Task prompt :: Give back, exactly as written, the lines of the listing from the top through the line holding "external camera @", and nothing more. Exclude pictures.

Data below ::
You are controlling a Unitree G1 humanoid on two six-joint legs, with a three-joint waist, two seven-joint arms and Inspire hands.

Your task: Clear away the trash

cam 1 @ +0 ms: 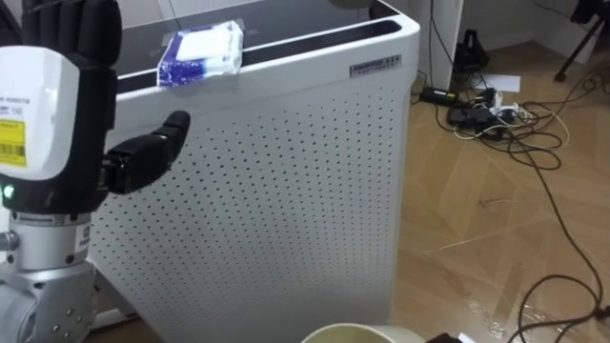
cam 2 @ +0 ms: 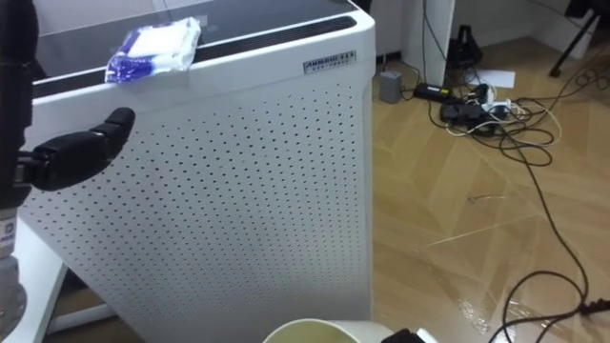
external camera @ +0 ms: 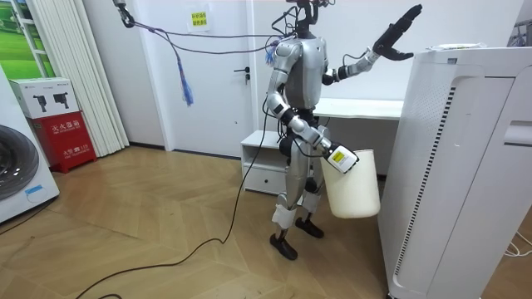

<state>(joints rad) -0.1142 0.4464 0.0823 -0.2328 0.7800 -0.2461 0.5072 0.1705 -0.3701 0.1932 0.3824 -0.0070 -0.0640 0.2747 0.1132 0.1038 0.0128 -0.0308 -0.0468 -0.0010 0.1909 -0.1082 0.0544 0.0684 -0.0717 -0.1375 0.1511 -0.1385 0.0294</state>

Written response ::
You are controlling a Unitree G1 humanoid on two six-joint legs, with a three-joint waist, two seven-joint arms and Inspire hands.

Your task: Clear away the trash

cam 1 @ +0 ms: 
cam 2 @ +0 ms: 
external camera @ +0 ms: 

What this exercise asked for has been supplied.